No PH data are available. This scenario would arise for a disease or location for which we have not been collecting data or is new. We would need to match this disease with a similar disease for which we know p. For example, if we have SARS-CoV-3, we can use our knowledge of SARS-CoV-2.
How can we improve the process? We can improve the WW measurement process in how the samples are drawn and analysed. With current levels of research, we can expect reductions in variation, which will result in more precise predictions. We can also increase sampling which will also reduce variation through smoothing and averaging, but this will also increase the cost. Beyond these desirable measurement process improvements, there is a strategic modelling choice.
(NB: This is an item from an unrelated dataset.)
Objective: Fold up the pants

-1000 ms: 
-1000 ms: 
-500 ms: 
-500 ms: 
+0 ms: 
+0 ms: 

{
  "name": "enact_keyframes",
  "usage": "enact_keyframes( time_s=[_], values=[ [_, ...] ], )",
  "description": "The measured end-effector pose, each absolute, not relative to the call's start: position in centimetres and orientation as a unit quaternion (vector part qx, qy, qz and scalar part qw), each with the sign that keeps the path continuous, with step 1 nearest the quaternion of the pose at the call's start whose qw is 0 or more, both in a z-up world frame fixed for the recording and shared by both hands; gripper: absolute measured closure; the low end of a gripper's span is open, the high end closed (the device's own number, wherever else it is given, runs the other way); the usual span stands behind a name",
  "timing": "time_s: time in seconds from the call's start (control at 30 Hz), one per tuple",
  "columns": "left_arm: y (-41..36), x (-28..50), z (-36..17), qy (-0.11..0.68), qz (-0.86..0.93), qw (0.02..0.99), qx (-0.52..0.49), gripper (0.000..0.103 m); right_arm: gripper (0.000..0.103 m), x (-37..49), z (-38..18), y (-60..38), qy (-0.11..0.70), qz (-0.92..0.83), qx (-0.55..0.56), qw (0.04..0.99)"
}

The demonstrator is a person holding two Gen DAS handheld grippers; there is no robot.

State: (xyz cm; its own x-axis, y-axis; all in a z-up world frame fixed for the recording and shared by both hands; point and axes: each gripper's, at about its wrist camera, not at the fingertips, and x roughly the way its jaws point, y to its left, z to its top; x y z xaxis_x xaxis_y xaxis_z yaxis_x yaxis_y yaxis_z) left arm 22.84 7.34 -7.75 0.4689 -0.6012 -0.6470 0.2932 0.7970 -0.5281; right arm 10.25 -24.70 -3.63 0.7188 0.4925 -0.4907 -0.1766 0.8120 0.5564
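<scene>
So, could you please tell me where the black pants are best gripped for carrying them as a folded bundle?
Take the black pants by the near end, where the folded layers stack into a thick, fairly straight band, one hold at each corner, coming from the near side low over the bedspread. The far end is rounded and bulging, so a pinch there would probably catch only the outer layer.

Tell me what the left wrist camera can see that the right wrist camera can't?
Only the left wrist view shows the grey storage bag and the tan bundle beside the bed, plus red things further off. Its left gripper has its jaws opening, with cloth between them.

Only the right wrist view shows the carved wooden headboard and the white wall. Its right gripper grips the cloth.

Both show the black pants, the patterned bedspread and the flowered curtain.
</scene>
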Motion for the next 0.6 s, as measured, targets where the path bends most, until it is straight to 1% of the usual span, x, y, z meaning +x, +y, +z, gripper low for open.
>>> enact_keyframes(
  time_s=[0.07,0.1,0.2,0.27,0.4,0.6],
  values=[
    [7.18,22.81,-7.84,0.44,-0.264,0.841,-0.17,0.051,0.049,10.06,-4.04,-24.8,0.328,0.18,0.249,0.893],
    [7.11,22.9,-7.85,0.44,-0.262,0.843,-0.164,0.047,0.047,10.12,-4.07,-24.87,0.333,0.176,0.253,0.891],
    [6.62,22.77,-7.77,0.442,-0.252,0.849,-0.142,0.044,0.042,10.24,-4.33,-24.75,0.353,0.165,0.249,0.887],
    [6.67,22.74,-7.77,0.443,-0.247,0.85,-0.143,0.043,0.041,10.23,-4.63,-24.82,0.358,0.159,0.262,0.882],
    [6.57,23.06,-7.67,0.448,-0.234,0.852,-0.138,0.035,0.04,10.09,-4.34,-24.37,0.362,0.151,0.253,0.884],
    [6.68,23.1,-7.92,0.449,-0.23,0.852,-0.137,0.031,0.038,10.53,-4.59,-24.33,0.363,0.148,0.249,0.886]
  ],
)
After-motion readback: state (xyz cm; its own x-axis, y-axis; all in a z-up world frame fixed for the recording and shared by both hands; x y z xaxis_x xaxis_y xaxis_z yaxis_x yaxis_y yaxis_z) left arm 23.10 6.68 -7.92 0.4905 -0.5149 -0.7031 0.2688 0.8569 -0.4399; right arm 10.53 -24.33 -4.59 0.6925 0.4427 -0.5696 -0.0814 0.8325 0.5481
We can build complex statistical or machine learning models that require large amounts of WW and PH data to setup. Along with helpful auxiliary environmental variables, we may achieve strongly predictive models. The drawback of this approach is that it requires substantial PH data. An alternative is to build a stronger understanding of the sewerage system by which individuals deposit quantities of RNA (or other substances), while lesser quantities of RNA are sampled at the WWTP. This requires physical models that describe the effects of environmental variables such as water quality or flow rates. Better methods of normalisation using biochemical markers would be valuable. Although promising, crAssphage has not been a clear success – see Ai et al. (2021) and Greenwald et al. (2021). The USA data discussed here used pepper mild mottle virus for normalisation, but the results were not better than the unnormalised Scottish data. If we could obtain reliable measures of g that follow the proportional c=pg relationship, calibrating the relationship to case rates will not require much PH data.
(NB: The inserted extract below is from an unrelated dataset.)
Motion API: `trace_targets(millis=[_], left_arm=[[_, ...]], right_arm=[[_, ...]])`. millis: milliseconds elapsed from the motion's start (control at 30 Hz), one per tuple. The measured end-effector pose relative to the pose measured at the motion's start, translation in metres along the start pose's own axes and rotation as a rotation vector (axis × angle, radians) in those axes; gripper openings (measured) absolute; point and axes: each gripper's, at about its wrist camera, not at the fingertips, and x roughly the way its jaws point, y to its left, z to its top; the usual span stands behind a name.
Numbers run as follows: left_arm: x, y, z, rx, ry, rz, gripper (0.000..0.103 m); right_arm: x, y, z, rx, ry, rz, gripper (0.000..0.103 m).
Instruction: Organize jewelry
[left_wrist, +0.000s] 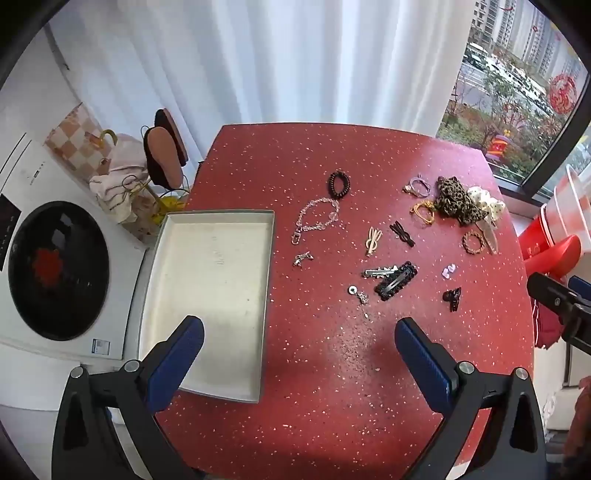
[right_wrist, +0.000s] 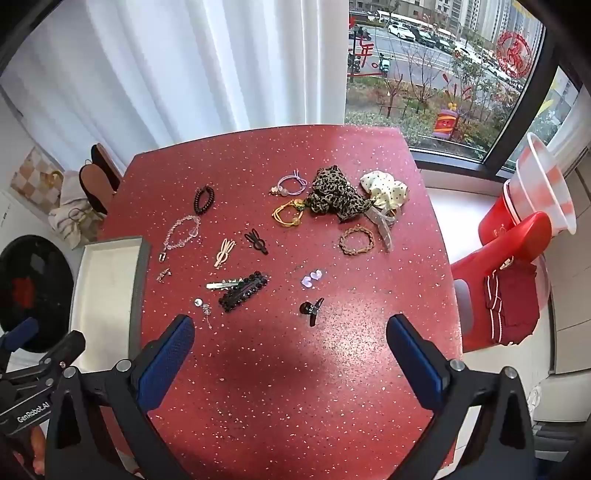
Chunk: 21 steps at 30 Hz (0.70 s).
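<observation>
- On the red desk (left_wrist: 332, 369) the jewelry and hair pieces lie scattered to the right of the tray (left_wrist: 173, 251), which sits at the desk's left edge with nothing in it.
- Left gripper (left_wrist: 299, 350) hangs above the tray's near right corner, fingers spread wide and holding nothing; its left finger (left_wrist: 177, 362) is over the tray, its right one over bare desk.
- Right gripper (right_wrist: 290, 347) hovers over the near middle of the desk, fingers likewise released and empty.
- Nearest the right gripper is the small black claw clip (right_wrist: 312, 310), just ahead and between its fingers; it lies tilted, handles pointing away and to the right.
- Ahead and left of it lies the black beaded clip (right_wrist: 242, 291), long axis running diagonally from near-left to far-right, touching a silver clip (right_wrist: 221, 285).
- Nearest the left gripper is the small earring (left_wrist: 358, 293), ahead and a little right of its midline; the clear bead chain (left_wrist: 317, 219) is farther off, near the tray's far right corner.
- Scrunchies (right_wrist: 343, 197) and hair ties sit at the far right, well apart from both grippers.
- Likely the right gripper takes the claw clip first, then carries it leftward across the desk to the tray.
</observation>
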Motion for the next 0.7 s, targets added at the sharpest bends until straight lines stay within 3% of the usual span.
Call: trace_targets(millis=[700], left_arm=[[-0.005,0.018,0.007,-0.018,0.014,-0.003,0.103]], right_arm=[[-0.008,0.02,0.002,-0.031,-0.008,0.007,0.103]])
We have focussed on SARS-CoV-2, which is a relatively difficult target but it has generated much useful data. Some diseases are endemic and vary slowly – these targets are easily monitored using WBE. Other diseases, such as influenza, are mostly present at low levels but have occasional larger outbreaks. WBE can be useful here, particularly in the absence of much PH reporting. Reductions in the variation in WW measurement will help quickly distinguish real large changes in case rates from noise. The monitoring of novel disease outbreaks using established WBE infrastructure, before PH reporting can be widely deployed, requires some progress as discussed above.
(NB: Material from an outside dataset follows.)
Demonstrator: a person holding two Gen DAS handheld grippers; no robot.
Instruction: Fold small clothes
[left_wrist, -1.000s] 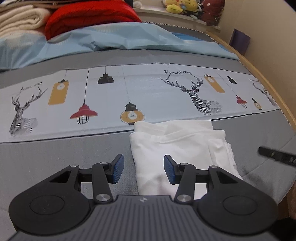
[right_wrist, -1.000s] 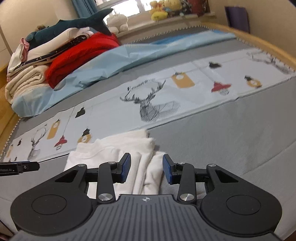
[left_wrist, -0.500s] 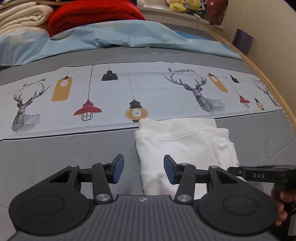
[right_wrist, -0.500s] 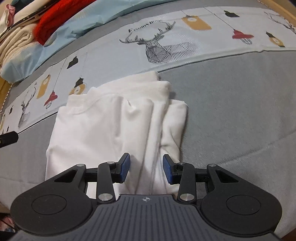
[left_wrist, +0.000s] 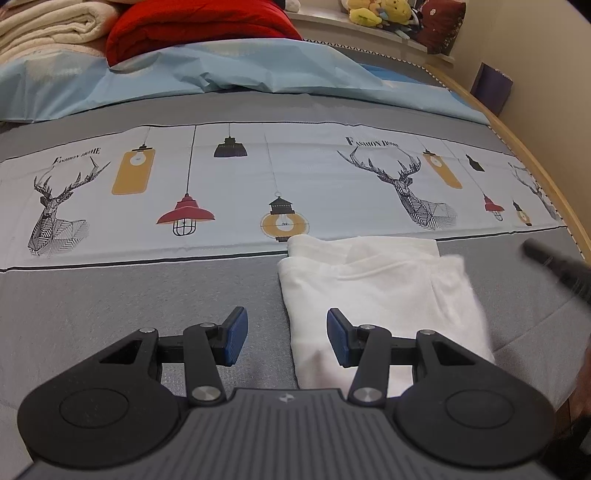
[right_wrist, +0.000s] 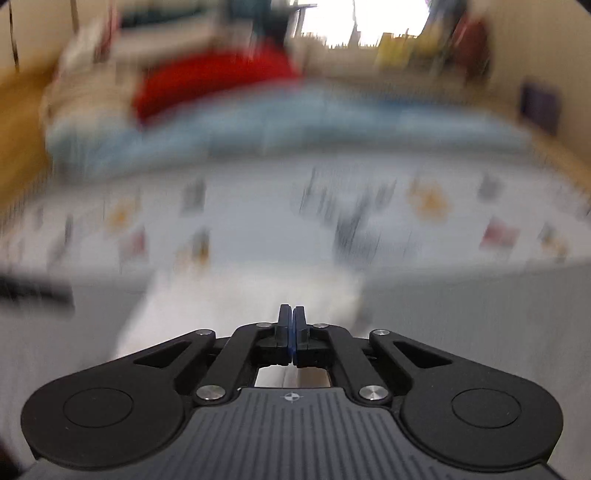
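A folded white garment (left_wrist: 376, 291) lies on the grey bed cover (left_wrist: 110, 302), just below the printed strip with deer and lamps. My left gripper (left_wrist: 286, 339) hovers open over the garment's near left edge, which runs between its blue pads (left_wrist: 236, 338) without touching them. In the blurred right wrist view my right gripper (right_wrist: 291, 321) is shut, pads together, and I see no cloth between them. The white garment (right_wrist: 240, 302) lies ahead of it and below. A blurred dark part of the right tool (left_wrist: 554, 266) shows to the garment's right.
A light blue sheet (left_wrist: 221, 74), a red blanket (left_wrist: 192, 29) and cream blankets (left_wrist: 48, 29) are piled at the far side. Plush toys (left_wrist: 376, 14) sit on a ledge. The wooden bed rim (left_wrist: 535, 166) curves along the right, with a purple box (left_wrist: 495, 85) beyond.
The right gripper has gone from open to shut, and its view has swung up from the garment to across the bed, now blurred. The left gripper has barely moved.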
In this article, we have focussed on the quantitative monitoring or prediction of disease. WBE has already been successful for other uses and has achieved good progress with the quantification problem. Further improvements in the measurement process and advanced understanding of how RNA and other substances progress through the sewerage system will enable more precise and less-expensive estimates and predictions of the disease.
We are grateful to the Scottish government and Biobot for making the data available. Funding from the UKRI (EP/V028499/1) is greatly appreciated.
DATA AVAILABILITY STATEMENT
Code and links to data are available from https://github.com/julianfaraway/wbequant.
CONFLICT OF INTEREST STATEMENT
The authors declare there is no conflict.